An Observational Study of the Frequency, Severity, and Etiology of Failures in Postoperative Care After Major Elective General Surgery
To investigate the nature of process failures in postoperative care, to assess their frequency and preventability, and to explore their relationship to adverse events.Background:
Adverse events are common and are frequently caused by failures in the process of care. These processes are often evaluated independently using clinical audit. There is little understanding of process failures in terms of their overall frequency, relative risk, and cumulative effect on the surgical patient.Methods:
Patients were observed daily from the first postoperative day until discharge by an independent surgeon. Field notes on the circumstances surrounding any nonroutine or atypical event were recorded. Field notes were assessed by 2 surgeons to identify failures in the process of care.
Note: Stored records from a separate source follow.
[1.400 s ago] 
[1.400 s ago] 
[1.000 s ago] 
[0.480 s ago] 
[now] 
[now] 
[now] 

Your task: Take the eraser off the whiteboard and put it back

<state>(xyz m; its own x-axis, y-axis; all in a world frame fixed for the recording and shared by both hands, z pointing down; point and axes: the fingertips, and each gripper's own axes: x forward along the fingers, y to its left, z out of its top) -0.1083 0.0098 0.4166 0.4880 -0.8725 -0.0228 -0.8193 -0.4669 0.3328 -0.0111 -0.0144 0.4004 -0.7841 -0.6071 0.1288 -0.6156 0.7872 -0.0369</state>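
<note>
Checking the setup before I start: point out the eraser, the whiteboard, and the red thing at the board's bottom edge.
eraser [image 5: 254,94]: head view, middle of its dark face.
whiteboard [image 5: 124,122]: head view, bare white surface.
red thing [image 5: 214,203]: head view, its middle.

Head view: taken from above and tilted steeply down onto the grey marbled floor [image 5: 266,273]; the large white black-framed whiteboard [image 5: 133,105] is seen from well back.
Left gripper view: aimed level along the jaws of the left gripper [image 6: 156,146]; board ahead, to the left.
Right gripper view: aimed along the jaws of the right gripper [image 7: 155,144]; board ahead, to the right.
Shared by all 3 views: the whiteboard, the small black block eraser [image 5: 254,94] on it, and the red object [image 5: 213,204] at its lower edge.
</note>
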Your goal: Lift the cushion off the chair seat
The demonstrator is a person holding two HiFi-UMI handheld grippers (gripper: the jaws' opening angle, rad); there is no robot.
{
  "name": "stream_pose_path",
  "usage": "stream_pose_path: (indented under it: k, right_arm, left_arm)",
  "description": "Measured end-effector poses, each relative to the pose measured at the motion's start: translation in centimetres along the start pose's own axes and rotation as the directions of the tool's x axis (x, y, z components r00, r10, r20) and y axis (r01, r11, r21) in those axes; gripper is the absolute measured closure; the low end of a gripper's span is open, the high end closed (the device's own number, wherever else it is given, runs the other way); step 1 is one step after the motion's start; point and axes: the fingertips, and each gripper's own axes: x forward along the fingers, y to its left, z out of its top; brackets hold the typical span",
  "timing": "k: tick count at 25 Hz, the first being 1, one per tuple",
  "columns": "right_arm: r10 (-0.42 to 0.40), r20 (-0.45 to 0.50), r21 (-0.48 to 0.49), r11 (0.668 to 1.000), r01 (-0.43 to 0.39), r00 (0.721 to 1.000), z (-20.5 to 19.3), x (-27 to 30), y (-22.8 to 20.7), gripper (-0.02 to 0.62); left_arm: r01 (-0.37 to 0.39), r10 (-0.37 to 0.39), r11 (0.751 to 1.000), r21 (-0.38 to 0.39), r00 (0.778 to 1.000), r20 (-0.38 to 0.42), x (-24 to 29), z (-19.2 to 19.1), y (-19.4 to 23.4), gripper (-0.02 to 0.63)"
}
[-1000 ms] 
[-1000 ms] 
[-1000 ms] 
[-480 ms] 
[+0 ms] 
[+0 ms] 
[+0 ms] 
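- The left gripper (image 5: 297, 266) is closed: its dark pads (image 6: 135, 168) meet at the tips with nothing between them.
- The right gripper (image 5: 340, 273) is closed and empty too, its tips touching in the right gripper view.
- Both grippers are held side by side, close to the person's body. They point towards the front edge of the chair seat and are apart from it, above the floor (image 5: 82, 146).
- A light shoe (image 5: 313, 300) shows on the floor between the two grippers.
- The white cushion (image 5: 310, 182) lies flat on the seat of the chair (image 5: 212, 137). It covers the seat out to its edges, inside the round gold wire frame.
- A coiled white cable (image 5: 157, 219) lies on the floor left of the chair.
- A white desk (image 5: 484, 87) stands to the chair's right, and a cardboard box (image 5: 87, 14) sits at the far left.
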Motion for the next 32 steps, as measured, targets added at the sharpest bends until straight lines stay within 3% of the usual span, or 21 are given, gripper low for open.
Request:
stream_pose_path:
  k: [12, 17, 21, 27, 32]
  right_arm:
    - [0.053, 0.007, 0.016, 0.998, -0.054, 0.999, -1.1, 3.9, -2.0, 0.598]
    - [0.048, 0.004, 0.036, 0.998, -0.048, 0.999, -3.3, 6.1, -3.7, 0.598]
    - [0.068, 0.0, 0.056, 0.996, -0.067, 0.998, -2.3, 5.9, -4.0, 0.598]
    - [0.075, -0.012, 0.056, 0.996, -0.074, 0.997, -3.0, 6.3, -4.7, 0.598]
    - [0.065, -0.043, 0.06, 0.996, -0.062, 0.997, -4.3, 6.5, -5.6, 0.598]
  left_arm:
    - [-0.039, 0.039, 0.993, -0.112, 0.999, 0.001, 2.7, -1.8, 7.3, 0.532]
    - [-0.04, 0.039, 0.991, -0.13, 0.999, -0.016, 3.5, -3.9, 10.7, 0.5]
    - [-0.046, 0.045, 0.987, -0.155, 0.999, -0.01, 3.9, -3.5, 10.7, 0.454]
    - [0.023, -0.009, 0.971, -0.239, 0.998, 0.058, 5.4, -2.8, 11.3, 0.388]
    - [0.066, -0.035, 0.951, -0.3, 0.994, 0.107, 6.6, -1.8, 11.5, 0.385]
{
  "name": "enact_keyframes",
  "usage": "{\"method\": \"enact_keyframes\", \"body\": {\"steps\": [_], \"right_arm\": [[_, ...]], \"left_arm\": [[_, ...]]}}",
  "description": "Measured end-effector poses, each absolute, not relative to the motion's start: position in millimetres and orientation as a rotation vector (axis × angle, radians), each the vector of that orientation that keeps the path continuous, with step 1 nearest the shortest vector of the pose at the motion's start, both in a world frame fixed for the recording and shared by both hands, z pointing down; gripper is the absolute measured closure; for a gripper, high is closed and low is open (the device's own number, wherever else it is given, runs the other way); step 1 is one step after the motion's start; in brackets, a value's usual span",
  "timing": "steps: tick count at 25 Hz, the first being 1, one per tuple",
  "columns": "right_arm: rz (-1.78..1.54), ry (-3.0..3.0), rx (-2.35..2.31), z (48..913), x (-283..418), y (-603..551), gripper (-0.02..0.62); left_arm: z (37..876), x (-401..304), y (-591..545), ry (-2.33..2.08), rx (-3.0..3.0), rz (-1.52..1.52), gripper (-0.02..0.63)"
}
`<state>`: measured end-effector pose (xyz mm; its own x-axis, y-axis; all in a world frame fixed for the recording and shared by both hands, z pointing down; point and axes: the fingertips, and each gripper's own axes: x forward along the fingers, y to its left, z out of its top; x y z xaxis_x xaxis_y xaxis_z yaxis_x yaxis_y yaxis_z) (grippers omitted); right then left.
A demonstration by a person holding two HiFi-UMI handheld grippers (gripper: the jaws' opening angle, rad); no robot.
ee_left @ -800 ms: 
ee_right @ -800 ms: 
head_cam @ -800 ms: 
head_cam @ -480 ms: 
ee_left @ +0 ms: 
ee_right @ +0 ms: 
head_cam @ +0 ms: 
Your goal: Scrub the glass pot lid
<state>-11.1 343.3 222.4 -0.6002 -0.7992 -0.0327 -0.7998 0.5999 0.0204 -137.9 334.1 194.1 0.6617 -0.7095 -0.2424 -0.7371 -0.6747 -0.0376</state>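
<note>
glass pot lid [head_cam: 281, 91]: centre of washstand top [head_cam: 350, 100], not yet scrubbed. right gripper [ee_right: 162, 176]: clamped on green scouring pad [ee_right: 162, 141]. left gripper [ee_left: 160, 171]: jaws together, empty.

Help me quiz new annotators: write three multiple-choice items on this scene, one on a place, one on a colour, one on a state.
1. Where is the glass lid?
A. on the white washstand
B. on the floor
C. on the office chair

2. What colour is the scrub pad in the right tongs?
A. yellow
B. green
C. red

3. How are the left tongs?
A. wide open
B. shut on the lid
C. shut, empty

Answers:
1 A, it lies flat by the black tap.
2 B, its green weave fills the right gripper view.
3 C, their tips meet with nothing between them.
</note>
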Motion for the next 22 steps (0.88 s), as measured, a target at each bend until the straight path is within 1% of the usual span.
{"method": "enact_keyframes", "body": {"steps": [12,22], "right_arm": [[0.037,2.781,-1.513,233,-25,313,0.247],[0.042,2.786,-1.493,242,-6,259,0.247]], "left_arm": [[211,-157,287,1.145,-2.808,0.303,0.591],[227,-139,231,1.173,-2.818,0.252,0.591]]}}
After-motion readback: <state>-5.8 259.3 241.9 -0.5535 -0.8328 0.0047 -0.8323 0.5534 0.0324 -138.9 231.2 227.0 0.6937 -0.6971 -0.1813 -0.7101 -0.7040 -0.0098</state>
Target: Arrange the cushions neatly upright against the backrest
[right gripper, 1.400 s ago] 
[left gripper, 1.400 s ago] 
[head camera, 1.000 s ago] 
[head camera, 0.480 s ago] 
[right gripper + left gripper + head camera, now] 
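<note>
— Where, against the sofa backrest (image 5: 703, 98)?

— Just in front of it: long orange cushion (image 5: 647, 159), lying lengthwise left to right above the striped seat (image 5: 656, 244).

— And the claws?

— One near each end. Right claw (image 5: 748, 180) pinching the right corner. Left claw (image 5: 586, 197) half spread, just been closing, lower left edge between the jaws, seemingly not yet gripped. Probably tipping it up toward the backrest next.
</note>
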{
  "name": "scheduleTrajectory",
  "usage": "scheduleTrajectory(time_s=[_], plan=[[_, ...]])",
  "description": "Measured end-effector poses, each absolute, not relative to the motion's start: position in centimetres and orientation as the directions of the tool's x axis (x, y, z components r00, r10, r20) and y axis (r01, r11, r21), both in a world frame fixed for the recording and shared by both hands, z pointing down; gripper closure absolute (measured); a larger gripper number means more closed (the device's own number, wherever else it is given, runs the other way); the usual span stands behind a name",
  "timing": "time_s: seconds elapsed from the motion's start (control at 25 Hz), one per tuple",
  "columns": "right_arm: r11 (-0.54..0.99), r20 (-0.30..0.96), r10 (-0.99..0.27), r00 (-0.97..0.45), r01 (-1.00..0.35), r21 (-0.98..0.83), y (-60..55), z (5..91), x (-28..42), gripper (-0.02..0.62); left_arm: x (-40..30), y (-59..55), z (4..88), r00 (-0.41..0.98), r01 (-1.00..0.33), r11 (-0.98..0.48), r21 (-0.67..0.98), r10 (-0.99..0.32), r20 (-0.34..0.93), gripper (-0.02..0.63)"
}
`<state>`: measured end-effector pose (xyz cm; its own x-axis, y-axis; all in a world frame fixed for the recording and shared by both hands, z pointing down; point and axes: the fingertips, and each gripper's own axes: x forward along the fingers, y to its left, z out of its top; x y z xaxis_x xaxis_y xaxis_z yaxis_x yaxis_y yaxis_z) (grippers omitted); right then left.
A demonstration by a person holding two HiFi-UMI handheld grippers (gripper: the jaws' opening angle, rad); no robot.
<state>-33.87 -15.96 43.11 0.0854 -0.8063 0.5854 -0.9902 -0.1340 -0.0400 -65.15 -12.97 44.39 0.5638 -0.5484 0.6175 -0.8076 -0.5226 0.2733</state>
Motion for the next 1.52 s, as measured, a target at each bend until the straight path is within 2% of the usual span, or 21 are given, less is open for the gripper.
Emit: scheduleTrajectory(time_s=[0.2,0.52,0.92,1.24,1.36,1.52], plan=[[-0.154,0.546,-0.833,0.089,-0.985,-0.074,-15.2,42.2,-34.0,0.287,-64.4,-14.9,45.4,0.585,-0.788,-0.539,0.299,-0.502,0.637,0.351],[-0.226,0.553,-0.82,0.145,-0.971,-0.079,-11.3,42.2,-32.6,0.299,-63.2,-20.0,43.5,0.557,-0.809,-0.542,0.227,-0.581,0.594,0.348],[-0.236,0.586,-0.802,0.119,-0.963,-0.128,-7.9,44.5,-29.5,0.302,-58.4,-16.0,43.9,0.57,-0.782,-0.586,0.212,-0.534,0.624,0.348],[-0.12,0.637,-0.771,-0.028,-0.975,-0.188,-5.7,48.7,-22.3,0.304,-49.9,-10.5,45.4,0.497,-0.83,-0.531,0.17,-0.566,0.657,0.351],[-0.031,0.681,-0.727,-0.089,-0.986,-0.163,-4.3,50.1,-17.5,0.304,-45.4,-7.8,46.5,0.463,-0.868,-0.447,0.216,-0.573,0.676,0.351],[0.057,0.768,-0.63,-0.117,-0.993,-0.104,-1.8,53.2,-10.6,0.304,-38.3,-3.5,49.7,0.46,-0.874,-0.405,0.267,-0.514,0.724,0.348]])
Preventability, the degree of harm caused to the patient, and the underlying etiology of process failures were evaluated by 2 independent surgeons.Results:
Fifty patients undergoing major elective general surgery were observed for a total of 659 days of postoperative care. A total of 256 process failures were identified, of which 85% were preventable and 51% directly led to patient harm. Process failures occurred in all aspects of care, the most frequent being medication prescribing and administration, management of lines, tubes, and drains, and pain control interventions. Process failures accounted for 57% of all preventable adverse events. Communication failures and delays were the main etiologies, leading to 54% of process failures.Conclusions:
Process failures are common in postoperative care, are highly preventable, and frequently cause harm to patients. Interventions to prevent process failures will improve the reliability of surgical postoperative care and have the potential to reduce hospital stay.